Imagine that I have a tarfile of 30GB which contains files ranging from 1kb to 10GB...
This is the solution that I started writing:
try:
tardude = tarfile.open("zero.tar.gz")
except:
print "There was an error opening tarfile. The file might be corrupt or missing."
for member_info in tardude.getmembers():
try:
check = tardude.extractfile(member_info.name)
except:
print "File: %r is corrupt." % member_info.name
tardude.close()
This code is far from finished. I would not dare running this on a huge 30GB tar archive, because at one point, check would be an object of 10+GB (If i have such huge files within the tar archive)
Bonus:
I tried manually corrupting zero.tar.gz (hex editor - edit a few bytes midfile). The first except does not catch IOError... Here is the output:
Traceback (most recent call last):
File "./test.py", line 31, in <module>
for member_info in tardude.getmembers():
File "/usr/lib/python2.7/tarfile.py", line 1805, in getmembers
self._load() # all members, we first have to
File "/usr/lib/python2.7/tarfile.py", line 2380, in _load
tarinfo = self.next()
File "/usr/lib/python2.7/tarfile.py", line 2315, in next
self.fileobj.seek(self.offset)
File "/usr/lib/python2.7/gzip.py", line 429, in seek
self.read(1024)
File "/usr/lib/python2.7/gzip.py", line 256, in read
self._read(readsize)
File "/usr/lib/python2.7/gzip.py", line 320, in _read
self._read_eof()
File "/usr/lib/python2.7/gzip.py", line 342, in _read_eof
hex(self.crc)))
IOError: CRC check failed 0xe5384b87 != 0xdfe91e1L
Just a minor improvement on Aya's answer to make things a little more idiomatic (although I'm removing some of the error checking to make the mechanics more visible):
BLOCK_SIZE = 1024
with tarfile.open("zero.tar.gz") as tardude:
for member in tardude.getmembers():
with tardude.extractfile(member.name) as target:
for chunk in iter(lambda: target.read(BLOCK_SIZE), b''):
pass
This really just removes the while 1:
(sometimes considered a minor code smell) and the if not data:
check. Also note that the use of with
restricts this to Python 2.7+
I tried manually corrupting zero.tar.gz (hex editor - edit a few bytes
midfile). The first except does not catch IOError...

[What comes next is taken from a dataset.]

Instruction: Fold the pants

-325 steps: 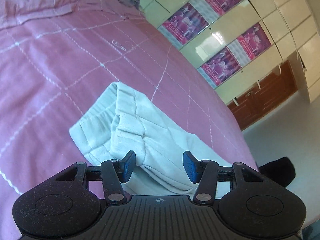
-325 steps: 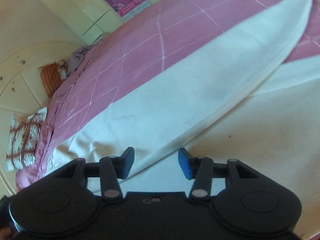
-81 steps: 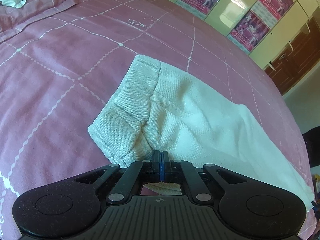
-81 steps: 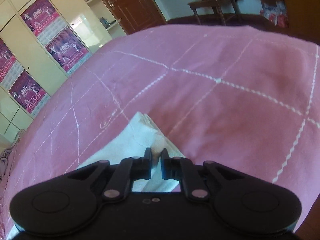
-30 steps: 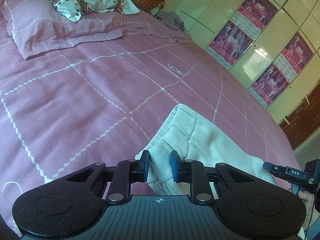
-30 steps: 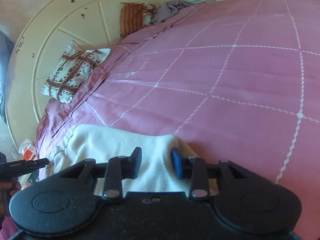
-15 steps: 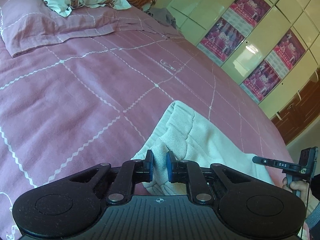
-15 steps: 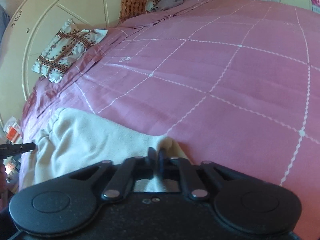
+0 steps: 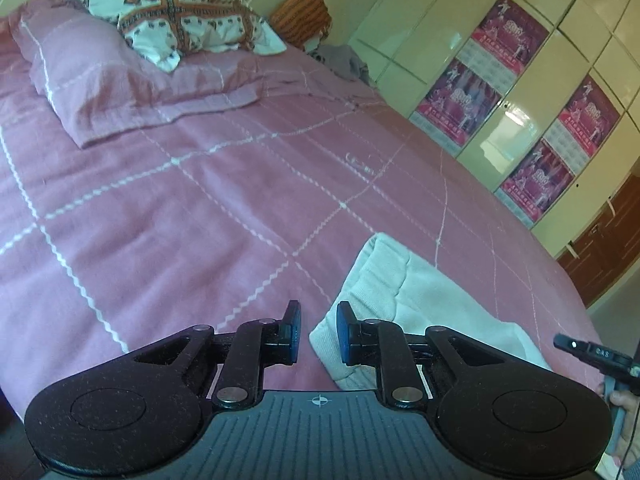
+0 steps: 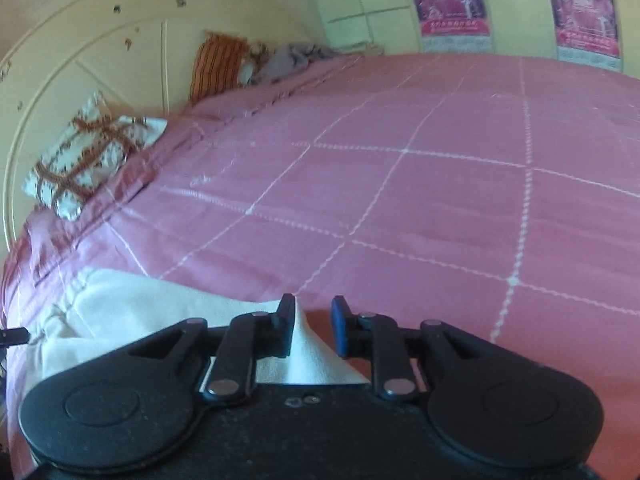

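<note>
Left wrist view: bed, pink quilt with a white grid, fills the frame; pillows at the far end, wardrobe along the right.
Left gripper: fingers parted a little, having just been opening; nothing between them, only quilt shows in the gap. Right pad sits just beside the pants' edge, not pressing it.
Pants: pale cream, lying folded on the bed near its front edge, to the right of the left gripper; ribbed band end points up the bed.
Why so: reads as a release after laying the fold down; cloth rests flat under its own weight, so no grip is needed.
Right edge, left view: other tool and the hand on it, just past the pants.
Right wrist view: same bed; headboard and pillows far left, pants spread at lower left.
Right gripper: fingers slightly apart, also just been opening. A corner peak of the pants stands in the gap, against the left pad; right pad clear of it, so not clamped.
Judgement: fold looks set; both tools appear to be letting go.
Containers: none in view.
</note>
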Tool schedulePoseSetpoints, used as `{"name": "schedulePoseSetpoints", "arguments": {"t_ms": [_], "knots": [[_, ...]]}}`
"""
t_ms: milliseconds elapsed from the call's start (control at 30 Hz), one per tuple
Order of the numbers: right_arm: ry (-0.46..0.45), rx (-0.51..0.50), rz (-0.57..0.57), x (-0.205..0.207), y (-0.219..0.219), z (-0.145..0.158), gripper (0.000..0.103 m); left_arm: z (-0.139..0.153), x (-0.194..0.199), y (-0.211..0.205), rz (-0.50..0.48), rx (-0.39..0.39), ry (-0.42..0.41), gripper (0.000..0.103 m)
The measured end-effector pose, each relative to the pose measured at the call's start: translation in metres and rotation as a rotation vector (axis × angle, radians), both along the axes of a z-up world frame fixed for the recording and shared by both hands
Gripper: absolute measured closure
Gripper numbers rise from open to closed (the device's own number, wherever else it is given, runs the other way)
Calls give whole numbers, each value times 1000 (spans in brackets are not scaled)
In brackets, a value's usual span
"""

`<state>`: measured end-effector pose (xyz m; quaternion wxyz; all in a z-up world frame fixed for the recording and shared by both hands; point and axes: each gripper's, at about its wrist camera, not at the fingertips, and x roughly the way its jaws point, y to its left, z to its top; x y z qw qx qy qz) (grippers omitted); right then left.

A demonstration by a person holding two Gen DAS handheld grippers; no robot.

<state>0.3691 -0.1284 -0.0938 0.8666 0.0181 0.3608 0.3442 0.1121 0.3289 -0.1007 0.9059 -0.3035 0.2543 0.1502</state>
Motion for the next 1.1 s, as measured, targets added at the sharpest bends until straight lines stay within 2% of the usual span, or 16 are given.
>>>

If you look at the traceback, you'll see it's being thrown when you call tardude.getmembers()
, so you'll need something like...
try:
tardude = tarfile.open("zero.tar.gz")
except:
print "There was an error opening tarfile. The file might be corrupt or missing."
try:
members = tardude.getmembers()
except:
print "There was an error reading tarfile members."
for member_info in members:
try:
check = tardude.extractfile(member_info.name)
except:
print "File: %r is corrupt." % member_info.name
tardude.close()
As for the original problem, you're almost there. You just need to read the data from your check
object with something like...
BLOCK_SIZE = 1024
try:
tardude = tarfile.open("zero.tar.gz")
except:
print "There was an error opening tarfile. The file might be corrupt or missing."
try:
members = tardude.getmembers()
except:
print "There was an error reading tarfile members."
for member_info in members:
try:
check = tardude.extractfile(member_info.name)
while 1:
data = check.read(BLOCK_SIZE)
if not data:
break
except:
print "File: %r is corrupt." % member_info.name
tardude.close()
...which should ensure you never use more than BLOCK_SIZE
bytes of memory at a time.
Also, you should try to avoid using...
try:
do_something()
except:
do_something_else()
...because it will mask unexpected exceptions. Try to only catch the exception you actually intend to handle, like...
try:
do_something()
except IOError:
do_something_else()
...otherwise you'll find it more difficult to detect bugs in your code.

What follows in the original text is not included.